The Barber of Manaus

In  by June 18, 2018

Felipe Santos da Silva swallowed. His palms were slick with sweat—whether due to the tropical heat or his nerves, he couldn’t tell.

He looked at the city that, twenty years earlier, had been a boomtown, the jewel of the Amazon rain forest. Before the population decline that started in the early 2020s began to take its toll. Today, no one walked the streets. The encroaching vegetation reclaimed the asphalt.

He pushed open the door.

The large wooden panel squeaked as it moved. Wind disturbed dust and paper in the foyer. There was a time when someone’s head would have rolled for such things. He sighed.

The staff was gathered in the auditorium, thirty people lost among the hundreds of seats inside the Amazon Theatre. Built in the 19th century to host the high society of the time—and to bring Caruso to the Amazon—the majestic, gilt-and-plush room seemed too grand to hold these men and women in worn grey work clothes.

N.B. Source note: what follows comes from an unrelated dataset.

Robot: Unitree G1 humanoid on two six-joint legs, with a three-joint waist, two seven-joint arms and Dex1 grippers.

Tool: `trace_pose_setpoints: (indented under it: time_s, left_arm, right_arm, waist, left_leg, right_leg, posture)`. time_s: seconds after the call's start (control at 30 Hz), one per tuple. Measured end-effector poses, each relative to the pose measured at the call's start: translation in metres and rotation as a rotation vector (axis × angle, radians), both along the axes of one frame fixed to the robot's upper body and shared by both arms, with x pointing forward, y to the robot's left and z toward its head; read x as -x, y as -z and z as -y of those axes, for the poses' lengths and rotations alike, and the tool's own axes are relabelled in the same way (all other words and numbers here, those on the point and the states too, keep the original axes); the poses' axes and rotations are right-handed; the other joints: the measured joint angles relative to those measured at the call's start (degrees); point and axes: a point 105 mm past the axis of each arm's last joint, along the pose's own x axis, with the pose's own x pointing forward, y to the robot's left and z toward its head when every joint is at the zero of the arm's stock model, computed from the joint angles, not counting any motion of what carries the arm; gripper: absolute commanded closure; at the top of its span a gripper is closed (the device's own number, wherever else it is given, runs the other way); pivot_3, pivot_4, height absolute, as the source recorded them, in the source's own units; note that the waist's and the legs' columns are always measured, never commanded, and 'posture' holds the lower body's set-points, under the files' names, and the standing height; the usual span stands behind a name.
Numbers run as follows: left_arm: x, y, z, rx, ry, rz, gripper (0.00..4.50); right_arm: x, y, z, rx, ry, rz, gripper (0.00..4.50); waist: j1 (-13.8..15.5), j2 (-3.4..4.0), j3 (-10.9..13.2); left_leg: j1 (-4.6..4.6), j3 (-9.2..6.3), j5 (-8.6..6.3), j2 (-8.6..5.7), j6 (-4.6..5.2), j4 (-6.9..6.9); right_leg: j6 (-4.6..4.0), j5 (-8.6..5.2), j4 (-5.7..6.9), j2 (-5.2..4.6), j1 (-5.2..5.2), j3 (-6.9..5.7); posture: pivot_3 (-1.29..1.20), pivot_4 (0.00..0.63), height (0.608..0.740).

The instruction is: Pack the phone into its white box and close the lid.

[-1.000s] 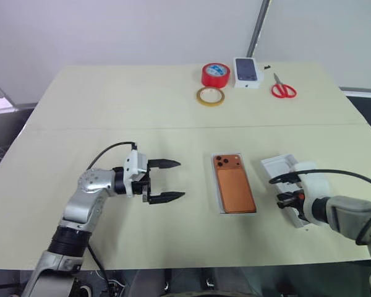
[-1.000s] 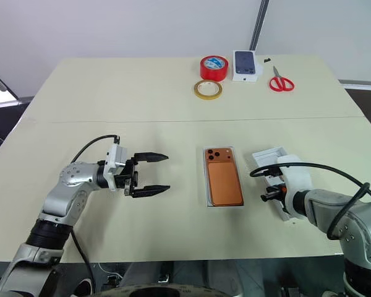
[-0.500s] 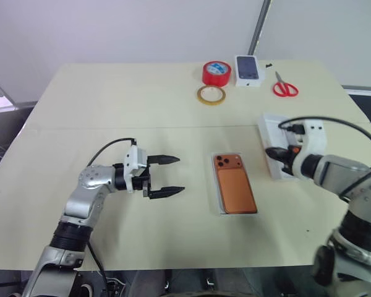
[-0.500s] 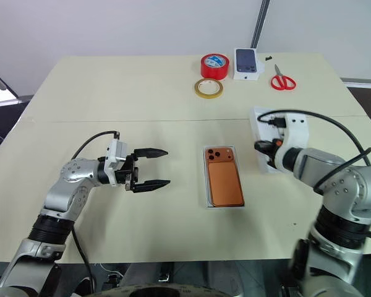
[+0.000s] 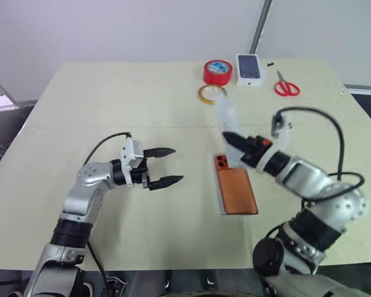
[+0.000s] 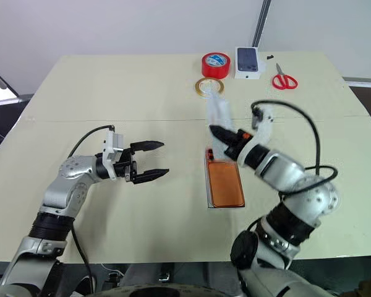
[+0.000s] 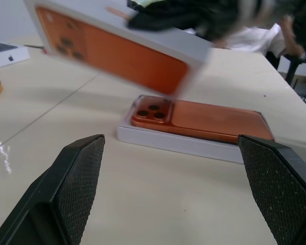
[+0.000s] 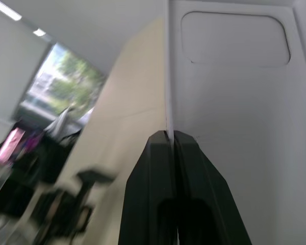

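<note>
Left gripper [image 5: 167, 166] released, hovering mid-table. Phone [image 5: 236, 189] lies in the box [image 7: 178, 144], table centre. Right gripper [image 5: 230, 138] pinches the lid [image 7: 109, 48] wall, held tilted above phone. Risk: edge-only pinch, lid may slip or seat skewed.

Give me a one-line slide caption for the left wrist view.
Phone lying in the white box, the lid carried above it.
</note>
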Motion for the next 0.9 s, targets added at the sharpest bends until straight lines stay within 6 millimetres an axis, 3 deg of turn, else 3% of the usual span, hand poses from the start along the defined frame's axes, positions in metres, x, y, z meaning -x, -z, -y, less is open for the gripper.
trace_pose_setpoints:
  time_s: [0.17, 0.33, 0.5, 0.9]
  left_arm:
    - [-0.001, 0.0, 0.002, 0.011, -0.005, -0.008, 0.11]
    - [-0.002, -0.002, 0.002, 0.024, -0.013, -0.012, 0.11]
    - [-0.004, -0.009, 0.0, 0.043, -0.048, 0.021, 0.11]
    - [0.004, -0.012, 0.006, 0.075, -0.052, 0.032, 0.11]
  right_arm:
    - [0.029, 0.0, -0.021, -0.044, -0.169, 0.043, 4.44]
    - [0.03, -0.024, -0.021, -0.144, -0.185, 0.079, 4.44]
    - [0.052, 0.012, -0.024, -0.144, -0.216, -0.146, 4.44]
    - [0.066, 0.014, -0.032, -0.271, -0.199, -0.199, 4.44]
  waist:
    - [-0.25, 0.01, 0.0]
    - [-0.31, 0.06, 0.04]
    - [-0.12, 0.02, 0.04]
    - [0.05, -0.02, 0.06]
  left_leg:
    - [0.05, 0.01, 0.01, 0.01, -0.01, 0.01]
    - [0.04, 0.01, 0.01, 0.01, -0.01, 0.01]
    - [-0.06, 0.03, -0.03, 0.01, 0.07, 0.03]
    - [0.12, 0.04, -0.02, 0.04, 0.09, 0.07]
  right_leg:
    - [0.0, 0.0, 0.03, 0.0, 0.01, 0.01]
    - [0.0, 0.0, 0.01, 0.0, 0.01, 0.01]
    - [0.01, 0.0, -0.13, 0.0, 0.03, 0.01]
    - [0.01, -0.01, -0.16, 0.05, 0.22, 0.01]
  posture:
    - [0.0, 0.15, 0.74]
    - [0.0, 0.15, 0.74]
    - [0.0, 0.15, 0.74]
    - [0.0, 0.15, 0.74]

“What’s the news, Felipao?” Simona asked. Big and boisterous, she was the self-appointed spokesperson for the staff.

Felipe shook his head, unable to speak.

Alarm broke out on the faces in front of him.

“Are they going to shut us down?” Joao asked.

Felipe found his voice. “No. But they’re not going to pay us any more. We’re allowed to stay on as volunteers, but there’s no more funding for the opera house.”

Shock rippled through his audience. “But this is a national treasure. They can’t close it.”

“Tell that to Brasilia,” Felipe said, no longer able to hide the bitterness.

“What did you tell them?” demanded Andrés, a mulatto who’d come in from Sao Paulo five years before.

“They didn’t let me tell them anything. They sent me a letter.”

“Call someone. Tell them about us.”

“There’s no one to call.”

“There has to be someone.”

“I don’t know who.”

“Some director you turned out to be.” The man stormed out, followed immediately by a couple of others. More trickled away, giving him regretful looks as they did so, but leaving all the same.

They knew how Brazil worked. On one hand, one heard stories of the state paying people for jobs that no longer existed until the day they died. But once it acted, that same bureaucracy ensured that decisions stayed irrevocable. It took so long to get anything done that it was often better just to walk away. His former employees knew that.

When the exodus ended, fewer than ten people remained. Every single one of the faces looking back at him had been employed in the theatre before he arrived. Most of them had been born in Manaus and had families there.

“What will we do?” Simona said.

“I don’t know. Maybe you should go to Rio like everyone else.”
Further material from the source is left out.